Tragedy struck all of Boston - including its tight-knit soccer community - with the bombing of the 117th Boston Marathon.
They weren't alone. Thousands upon thousands of people lined the familiar route to support friends, family members and strangers navigating through the suburbs, slogging up Heartbreak Hill and trotting their way toward the finish line at an appropriate pace.
For many people in this part of the country, this local holiday represents a sacred experience. One of those annual rituals where everyone knows someone involved in the race, someone stationed on a street corner with a sign, someone waiting at the finish line.
The familiarity and the innocence of the occasion sharpened the staggering pain we experienced shortly before three on Monday afternoon. This is our city. This is our marathon. And some person or persons saw fit to destroy their sanctity in the most vile way possible.

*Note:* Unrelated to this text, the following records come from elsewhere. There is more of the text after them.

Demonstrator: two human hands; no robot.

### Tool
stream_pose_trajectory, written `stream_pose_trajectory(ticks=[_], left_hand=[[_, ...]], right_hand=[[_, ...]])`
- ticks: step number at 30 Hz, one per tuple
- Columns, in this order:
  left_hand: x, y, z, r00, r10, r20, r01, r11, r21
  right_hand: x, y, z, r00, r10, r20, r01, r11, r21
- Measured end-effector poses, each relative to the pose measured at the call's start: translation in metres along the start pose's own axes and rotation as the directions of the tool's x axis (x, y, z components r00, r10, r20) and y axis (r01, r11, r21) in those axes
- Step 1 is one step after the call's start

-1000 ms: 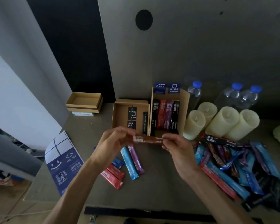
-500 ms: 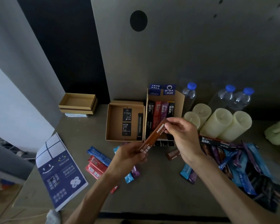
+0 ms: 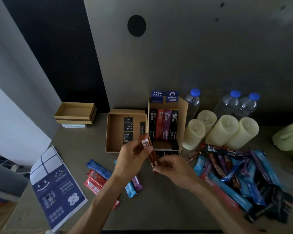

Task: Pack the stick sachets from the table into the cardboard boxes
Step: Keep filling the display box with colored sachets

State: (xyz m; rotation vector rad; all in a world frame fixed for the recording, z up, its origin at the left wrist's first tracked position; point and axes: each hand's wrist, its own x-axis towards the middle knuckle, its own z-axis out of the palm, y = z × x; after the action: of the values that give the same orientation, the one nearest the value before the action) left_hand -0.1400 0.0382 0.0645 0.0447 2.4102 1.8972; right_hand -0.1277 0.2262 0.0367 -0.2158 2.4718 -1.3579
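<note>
Both hands hold one brown stick sachet (image 3: 149,150) just in front of the boxes. My left hand (image 3: 133,159) pinches its upper end and my right hand (image 3: 172,169) grips its lower end. Behind it an open cardboard box (image 3: 183,115) holds several black, red and purple sachets standing side by side. A shallow open box (image 3: 114,132) to its left holds black cards. A big heap of loose sachets (image 3: 240,174) lies on the table at the right. A few red, blue and purple sachets (image 3: 98,176) lie under my left forearm.
Several cream candles (image 3: 221,130) and three water bottles (image 3: 193,103) stand behind the heap. A dark blue leaflet (image 3: 56,188) lies at the front left. An empty cardboard tray (image 3: 75,113) sits at the back left. A pale green object (image 3: 289,137) rests at the right edge.
The brown sachet was turned end over end: my left hand moved from its lower end to its top, my right hand dropped from the top to the bottom.
</note>
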Motion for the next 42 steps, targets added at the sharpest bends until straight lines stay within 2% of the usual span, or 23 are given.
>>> stream_pose_trajectory(ticks=[4, 8, 11, 13, 18, 24, 28, 32, 37, 42], left_hand=[[0.01, -0.002, 0.008, 0.998, 0.022, -0.059, -0.012, 0.988, 0.156], [0.02, 0.004, 0.01, 0.999, 0.027, -0.036, -0.023, 0.995, 0.097], [0.023, 0.0, 0.008, 0.995, 0.019, -0.101, -0.007, 0.993, 0.114], [0.024, -0.004, 0.006, 0.994, 0.017, -0.111, -0.001, 0.991, 0.136], [0.024, -0.012, 0.005, 0.998, 0.004, -0.068, 0.006, 0.99, 0.14], [0.015, -0.011, 0.002, 1.0, 0.007, -0.017, -0.004, 0.99, 0.14], [0.009, -0.011, 0.001, 0.999, 0.029, 0.044, -0.035, 0.988, 0.15], [0.008, -0.011, 0.002, 0.999, 0.018, 0.048, -0.024, 0.993, 0.12], [0.01, -0.012, -0.003, 0.999, 0.015, 0.042, -0.021, 0.99, 0.14], [0.011, -0.022, -0.028, 0.998, -0.005, -0.061, 0.017, 0.979, 0.205]], right_hand=[[0.001, 0.003, 0.003, 0.997, 0.026, -0.075, -0.018, 0.993, 0.116], [0.013, 0.005, 0.005, 0.972, 0.024, -0.235, -0.005, 0.997, 0.08], [0.036, 0.002, 0.004, 0.925, 0.079, -0.373, -0.05, 0.995, 0.087], [0.054, -0.001, 0.001, 0.902, 0.114, -0.415, -0.106, 0.993, 0.043], [0.094, -0.005, -0.004, 0.859, 0.223, -0.46, -0.26, 0.965, -0.018], [0.11, 0.006, 0.001, 0.847, 0.252, -0.467, -0.333, 0.938, -0.098], [0.11, 0.013, 0.004, 0.847, 0.22, -0.484, -0.327, 0.933, -0.147], [0.106, 0.011, 0.003, 0.845, 0.124, -0.52, -0.234, 0.961, -0.15], [0.107, 0.006, 0.006, 0.874, 0.036, -0.484, -0.133, 0.977, -0.168], [0.114, 0.009, 0.003, 0.865, 0.096, -0.492, -0.234, 0.945, -0.227]])
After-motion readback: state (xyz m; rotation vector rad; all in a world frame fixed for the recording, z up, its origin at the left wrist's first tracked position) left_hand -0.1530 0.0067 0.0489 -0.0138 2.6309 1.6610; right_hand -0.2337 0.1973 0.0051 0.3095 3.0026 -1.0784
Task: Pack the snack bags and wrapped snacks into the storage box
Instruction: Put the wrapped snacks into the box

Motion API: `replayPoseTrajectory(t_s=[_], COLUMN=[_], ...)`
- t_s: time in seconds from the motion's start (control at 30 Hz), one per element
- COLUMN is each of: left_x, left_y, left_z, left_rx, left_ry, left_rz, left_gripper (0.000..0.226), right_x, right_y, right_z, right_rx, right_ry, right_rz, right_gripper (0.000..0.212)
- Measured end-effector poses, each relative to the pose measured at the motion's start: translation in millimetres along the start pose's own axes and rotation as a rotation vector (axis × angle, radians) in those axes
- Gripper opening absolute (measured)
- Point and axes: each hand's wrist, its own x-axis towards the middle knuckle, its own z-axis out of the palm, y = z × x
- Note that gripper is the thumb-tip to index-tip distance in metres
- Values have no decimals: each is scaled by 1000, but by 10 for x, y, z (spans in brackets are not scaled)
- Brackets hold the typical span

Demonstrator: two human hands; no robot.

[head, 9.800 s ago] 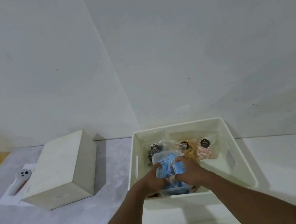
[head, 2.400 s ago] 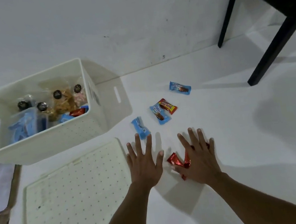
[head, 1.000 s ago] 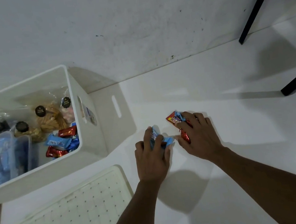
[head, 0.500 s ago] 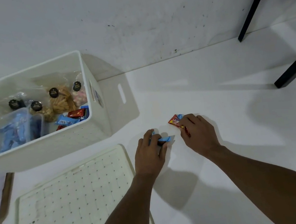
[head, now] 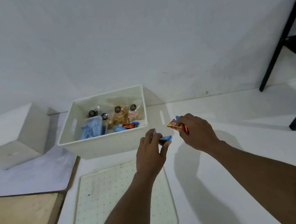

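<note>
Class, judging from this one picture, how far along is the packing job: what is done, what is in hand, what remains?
Done: the storage box already holds clear snack bags, a tub of blue snacks and loose wrapped snacks.
In hand: the left hand grips blue wrapped snacks; the right hand grips red ones.
Left: dropping both handfuls in. The lid lies in front of the box.

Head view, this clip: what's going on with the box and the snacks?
A person is packing snacks. The left hand holds blue wrapped snacks and the right hand holds red wrapped snacks, both raised just right of the white storage box. The box already holds clear snack bags, a clear tub of blue packets and a few loose wrapped snacks. Its perforated lid lies flat in front.
</note>
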Motion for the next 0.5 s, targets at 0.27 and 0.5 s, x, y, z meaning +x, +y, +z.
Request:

Details and facts will emerge in the days and weeks ahead to explain how and why these two explosions happened. The particulars we learn won't erase the anxiety we felt yesterday or the hurt we will feel from some time to come.
In lieu of context impossible to obtain in the immediate wake of such inexplicable terror, we searched desperately for answers. We turned to our phones and our social media accounts to process the conflicting information as soon as we could locate it. We breathed sighs of relief when we saw scores of colleagues and friends signal they were alright, even if they lived nowhere near the city and preferred to spend the day grilling out or lounging around the house.
Within our soccer community, we turned to these same channels to learn more about the people we followed or knew. Several players from the Breakers and the Revolution rushed to share news of their safety after posting pictures and tidbits from their perches. U.S. international defender Cat Whitehill even noted how she stood at the finish line earlier in the day before moving a mile down the course to meet up with some friends.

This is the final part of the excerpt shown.